* _ASSIGNMENT_:
Return, word for word, the lines of the listing below from the one with "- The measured" through the one with "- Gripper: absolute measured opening", and no other lines.

* _DATA_:
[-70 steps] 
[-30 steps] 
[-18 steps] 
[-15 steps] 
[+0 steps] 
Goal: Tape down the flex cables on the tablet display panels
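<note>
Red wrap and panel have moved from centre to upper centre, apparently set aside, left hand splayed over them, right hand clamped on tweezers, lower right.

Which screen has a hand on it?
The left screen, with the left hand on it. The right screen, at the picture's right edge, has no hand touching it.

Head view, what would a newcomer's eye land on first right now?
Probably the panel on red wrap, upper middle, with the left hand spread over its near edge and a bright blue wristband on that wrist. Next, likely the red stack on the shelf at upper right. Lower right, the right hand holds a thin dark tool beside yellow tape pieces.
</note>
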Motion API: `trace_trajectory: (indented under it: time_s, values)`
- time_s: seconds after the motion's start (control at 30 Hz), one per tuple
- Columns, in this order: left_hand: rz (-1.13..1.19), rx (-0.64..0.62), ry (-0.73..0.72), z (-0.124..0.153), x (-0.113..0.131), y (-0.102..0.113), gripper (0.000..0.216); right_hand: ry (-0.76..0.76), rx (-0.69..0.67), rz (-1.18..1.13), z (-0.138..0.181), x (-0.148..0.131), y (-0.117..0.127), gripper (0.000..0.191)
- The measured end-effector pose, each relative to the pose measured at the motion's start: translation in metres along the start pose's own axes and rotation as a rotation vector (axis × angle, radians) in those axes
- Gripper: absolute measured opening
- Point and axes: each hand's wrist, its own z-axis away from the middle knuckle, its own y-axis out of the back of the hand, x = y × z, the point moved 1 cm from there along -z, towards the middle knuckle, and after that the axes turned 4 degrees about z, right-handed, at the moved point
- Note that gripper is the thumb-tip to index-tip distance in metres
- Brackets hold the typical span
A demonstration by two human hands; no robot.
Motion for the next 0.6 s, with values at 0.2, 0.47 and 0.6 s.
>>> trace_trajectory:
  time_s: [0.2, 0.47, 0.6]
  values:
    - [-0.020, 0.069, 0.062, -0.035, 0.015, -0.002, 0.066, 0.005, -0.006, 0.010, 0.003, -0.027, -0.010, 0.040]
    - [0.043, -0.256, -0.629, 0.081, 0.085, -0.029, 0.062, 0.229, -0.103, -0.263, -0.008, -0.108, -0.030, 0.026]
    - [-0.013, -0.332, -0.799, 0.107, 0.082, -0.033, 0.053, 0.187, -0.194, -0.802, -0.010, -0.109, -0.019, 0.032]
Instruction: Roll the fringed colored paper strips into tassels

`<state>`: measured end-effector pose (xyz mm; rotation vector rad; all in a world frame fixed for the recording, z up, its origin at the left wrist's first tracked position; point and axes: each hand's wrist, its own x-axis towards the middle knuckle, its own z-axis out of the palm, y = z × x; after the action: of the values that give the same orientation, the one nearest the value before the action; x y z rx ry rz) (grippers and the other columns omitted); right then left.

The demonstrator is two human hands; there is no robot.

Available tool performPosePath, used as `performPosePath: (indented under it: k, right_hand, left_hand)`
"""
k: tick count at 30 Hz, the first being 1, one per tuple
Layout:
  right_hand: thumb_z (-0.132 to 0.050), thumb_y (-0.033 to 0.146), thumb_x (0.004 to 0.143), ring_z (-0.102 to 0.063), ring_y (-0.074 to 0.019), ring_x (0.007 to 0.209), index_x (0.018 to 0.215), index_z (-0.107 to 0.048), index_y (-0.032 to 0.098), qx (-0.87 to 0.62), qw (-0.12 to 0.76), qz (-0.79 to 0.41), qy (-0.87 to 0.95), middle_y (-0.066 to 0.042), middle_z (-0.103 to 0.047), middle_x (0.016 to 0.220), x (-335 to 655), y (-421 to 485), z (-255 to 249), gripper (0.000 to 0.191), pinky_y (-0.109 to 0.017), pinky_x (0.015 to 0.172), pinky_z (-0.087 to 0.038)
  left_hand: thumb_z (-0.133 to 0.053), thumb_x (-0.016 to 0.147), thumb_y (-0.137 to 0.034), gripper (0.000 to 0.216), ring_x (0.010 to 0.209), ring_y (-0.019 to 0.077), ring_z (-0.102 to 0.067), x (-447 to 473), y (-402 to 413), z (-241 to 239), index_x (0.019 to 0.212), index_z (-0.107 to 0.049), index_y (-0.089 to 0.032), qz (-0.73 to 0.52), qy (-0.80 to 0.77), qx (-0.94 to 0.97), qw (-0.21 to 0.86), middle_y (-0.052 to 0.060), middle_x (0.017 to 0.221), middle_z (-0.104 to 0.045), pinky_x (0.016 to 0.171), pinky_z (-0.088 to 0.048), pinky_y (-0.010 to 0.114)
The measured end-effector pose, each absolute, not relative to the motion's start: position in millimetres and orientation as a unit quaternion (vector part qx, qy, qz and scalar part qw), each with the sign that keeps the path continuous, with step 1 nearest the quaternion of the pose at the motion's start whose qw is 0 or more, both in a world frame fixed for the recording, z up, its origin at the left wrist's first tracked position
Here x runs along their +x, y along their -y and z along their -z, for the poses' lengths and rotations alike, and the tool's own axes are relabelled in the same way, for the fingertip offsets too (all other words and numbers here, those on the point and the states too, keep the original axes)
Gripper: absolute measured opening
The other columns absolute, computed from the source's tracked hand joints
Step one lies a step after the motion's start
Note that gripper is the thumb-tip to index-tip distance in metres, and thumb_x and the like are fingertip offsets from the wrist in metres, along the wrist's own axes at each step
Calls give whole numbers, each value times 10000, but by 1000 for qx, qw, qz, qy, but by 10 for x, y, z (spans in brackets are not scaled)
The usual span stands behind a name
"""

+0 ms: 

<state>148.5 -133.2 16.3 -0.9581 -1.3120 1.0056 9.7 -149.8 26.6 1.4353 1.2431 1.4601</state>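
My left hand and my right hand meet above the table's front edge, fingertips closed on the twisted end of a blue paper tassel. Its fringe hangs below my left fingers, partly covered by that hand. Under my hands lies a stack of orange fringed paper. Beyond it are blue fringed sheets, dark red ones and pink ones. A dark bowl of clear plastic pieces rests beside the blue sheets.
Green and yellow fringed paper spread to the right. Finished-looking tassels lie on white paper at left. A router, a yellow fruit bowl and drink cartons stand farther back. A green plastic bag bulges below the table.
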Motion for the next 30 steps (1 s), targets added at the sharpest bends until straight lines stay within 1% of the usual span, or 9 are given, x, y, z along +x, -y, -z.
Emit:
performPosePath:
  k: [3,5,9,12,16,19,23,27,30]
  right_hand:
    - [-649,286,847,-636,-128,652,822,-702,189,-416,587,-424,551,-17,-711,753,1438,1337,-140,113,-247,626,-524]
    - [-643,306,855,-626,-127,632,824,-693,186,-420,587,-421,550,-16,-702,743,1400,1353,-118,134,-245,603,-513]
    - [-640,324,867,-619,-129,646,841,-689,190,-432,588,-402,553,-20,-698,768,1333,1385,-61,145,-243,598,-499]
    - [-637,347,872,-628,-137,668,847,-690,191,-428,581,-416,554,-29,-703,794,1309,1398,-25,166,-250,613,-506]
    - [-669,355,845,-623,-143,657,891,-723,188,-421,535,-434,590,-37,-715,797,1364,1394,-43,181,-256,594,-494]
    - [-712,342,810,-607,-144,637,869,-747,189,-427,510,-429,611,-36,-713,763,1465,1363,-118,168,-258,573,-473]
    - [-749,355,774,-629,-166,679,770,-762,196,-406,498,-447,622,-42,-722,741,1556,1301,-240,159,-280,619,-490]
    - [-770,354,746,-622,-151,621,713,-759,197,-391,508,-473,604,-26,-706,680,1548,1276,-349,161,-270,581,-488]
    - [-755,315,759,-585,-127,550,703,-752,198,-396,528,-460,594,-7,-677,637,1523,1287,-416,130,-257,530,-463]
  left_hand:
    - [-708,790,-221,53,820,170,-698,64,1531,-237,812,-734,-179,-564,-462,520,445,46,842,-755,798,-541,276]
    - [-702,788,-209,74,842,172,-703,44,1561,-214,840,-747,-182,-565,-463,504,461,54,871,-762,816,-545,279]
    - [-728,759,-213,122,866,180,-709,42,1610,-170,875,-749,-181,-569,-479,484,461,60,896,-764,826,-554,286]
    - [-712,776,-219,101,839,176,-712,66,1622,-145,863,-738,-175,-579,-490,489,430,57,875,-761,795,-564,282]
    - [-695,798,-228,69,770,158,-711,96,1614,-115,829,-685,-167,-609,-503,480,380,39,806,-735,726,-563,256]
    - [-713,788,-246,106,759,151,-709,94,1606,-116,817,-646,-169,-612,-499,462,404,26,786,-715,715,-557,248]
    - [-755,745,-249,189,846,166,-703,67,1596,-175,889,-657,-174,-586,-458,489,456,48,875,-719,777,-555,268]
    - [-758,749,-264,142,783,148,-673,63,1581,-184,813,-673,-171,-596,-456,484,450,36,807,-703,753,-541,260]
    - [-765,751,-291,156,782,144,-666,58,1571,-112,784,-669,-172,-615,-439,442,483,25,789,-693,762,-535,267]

* _FINAL ANSWER_:
- The measured end-effector pose, each relative to the pose measured at the motion's start: translation in metres along the start pose's own axes and rotation as a rotation vector (axis × angle, radians) in those axes
- Gripper: absolute measured opening

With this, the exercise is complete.